All of the data, from the first line to the last, should be reproduced without alteration.

SUPPLIED INFORMATION:
☆ ☆ ☆

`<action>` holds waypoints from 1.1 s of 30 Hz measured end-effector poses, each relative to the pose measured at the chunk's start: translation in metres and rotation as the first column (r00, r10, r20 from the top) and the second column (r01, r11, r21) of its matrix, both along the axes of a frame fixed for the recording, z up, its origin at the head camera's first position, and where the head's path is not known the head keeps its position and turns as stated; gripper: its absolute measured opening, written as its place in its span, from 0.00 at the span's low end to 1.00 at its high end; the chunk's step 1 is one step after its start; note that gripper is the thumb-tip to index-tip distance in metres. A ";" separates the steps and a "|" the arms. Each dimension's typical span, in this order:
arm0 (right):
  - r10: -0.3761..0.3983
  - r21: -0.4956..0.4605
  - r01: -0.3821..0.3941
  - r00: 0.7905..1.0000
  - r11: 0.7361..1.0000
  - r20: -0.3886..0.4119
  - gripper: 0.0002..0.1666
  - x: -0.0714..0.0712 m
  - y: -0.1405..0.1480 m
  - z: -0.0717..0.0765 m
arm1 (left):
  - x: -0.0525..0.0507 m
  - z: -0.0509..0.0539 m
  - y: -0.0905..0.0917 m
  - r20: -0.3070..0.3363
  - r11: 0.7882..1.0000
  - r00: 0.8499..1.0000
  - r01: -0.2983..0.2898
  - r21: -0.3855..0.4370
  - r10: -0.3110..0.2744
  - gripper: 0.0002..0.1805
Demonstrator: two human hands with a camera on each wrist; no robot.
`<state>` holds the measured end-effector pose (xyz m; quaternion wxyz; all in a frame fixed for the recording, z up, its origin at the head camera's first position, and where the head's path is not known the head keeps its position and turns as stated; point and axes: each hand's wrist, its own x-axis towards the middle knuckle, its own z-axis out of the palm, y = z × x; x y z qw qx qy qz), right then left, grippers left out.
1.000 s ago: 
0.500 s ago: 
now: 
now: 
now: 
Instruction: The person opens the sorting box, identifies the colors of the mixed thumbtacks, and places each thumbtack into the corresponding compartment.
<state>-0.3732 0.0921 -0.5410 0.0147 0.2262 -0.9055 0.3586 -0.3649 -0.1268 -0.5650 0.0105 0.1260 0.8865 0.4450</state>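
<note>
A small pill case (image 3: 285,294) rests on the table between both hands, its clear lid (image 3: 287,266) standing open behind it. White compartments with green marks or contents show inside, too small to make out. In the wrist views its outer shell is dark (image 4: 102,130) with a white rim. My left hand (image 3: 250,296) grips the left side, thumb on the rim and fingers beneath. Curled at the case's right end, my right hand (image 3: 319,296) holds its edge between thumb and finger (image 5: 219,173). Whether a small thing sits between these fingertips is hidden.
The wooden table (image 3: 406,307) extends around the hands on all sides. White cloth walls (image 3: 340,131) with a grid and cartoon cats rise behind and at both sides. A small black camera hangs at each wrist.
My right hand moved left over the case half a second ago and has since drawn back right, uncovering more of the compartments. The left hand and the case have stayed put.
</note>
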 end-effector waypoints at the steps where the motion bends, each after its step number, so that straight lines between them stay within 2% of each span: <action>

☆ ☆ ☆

SOLUTION FOR THIS PROBLEM:
`<action>` holds waypoints from 1.1 s of 30 Hz measured end-effector poses, each relative to the pose measured at the chunk's start: translation in metres and rotation as the first column (r00, r10, r20 from the top) and the second column (r01, r11, r21) of its matrix, both along the axes of a frame fixed for the recording, z up, its origin at the head camera's first position, and where the head's path is not known the head keeps its position and turns as stated; gripper: its absolute measured opening, written as its place in its span, from 0.00 at the span's low end to 1.00 at its high end; the chunk's step 1 is one step after its start; note that gripper is the thumb-tip to index-tip distance in metres. A ";" separates the steps and a "|" the arms. Each dimension's typical span, in this order:
arm0 (right):
  - r10: -0.3761..0.3983
  - r21: -0.4956..0.4605
  - r01: -0.3821..0.3941
  - r00: 0.7905..1.0000
  - r11: 0.7361..1.0000
  - r20: -0.3886..0.4119
  - gripper: 0.0002..0.1666
  - x: -0.0714..0.0712 m
  - y: -0.1405..0.1480 m
  - z: -0.0717..0.0765 m
arm1 (left):
  - x: -0.0525..0.0507 m
  - z: -0.0509..0.0539 m
  - y: -0.0905..0.0917 m
  - r20: -0.3070..0.3363
  - r11: 0.7882..1.0000
  - r00: 0.8499..1.0000
  - r01: -0.2983..0.2898
  - r21: -0.3855..0.4370
  - r10: -0.3110..0.2744
  - gripper: 0.0002..0.1805
Demonstrator: two human hands with a camera on each wrist; no robot.
`<state>` holds the measured end-effector pose (xyz m; quaternion wxyz; all in a frame fixed for the recording, z up, its origin at the head camera's first position, and where the head's path is not known the head keeps its position and turns as stated; point and axes: each hand's wrist, its own x-axis towards the middle knuckle, its own z-axis out of the palm, y = z × x; x y z qw qx qy qz), right then left, grippers left out.
1.000 s ago: 
0.500 s ago: 
now: 
now: 
now: 
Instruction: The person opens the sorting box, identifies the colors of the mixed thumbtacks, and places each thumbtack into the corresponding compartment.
<state>-0.3732 0.0921 -0.5410 0.0147 0.2262 -0.9055 0.3586 -0.3649 -0.1268 -0.5650 0.0105 0.1260 0.8865 0.4450</state>
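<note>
A small pill case (image 3: 285,294) rests on the table between both hands, its clear lid (image 3: 287,266) standing open behind it. White compartments with green marks or contents show inside, too small to make out. In the wrist views its outer shell is dark (image 4: 102,130) with a white rim. My left hand (image 3: 250,296) grips the left side, thumb on the rim and fingers beneath. Curled at the case's right end, my right hand (image 3: 319,296) holds its edge between thumb and finger (image 5: 219,173). Whether a small thing sits between these fingertips is hidden.
The wooden table (image 3: 406,307) extends around the hands on all sides. White cloth walls (image 3: 340,131) with a grid and cartoon cats rise behind and at both sides. A small black camera hangs at each wrist.
My right hand moved left over the case half a second ago and has since drawn back right, uncovering more of the compartments. The left hand and the case have stayed put.
</note>
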 end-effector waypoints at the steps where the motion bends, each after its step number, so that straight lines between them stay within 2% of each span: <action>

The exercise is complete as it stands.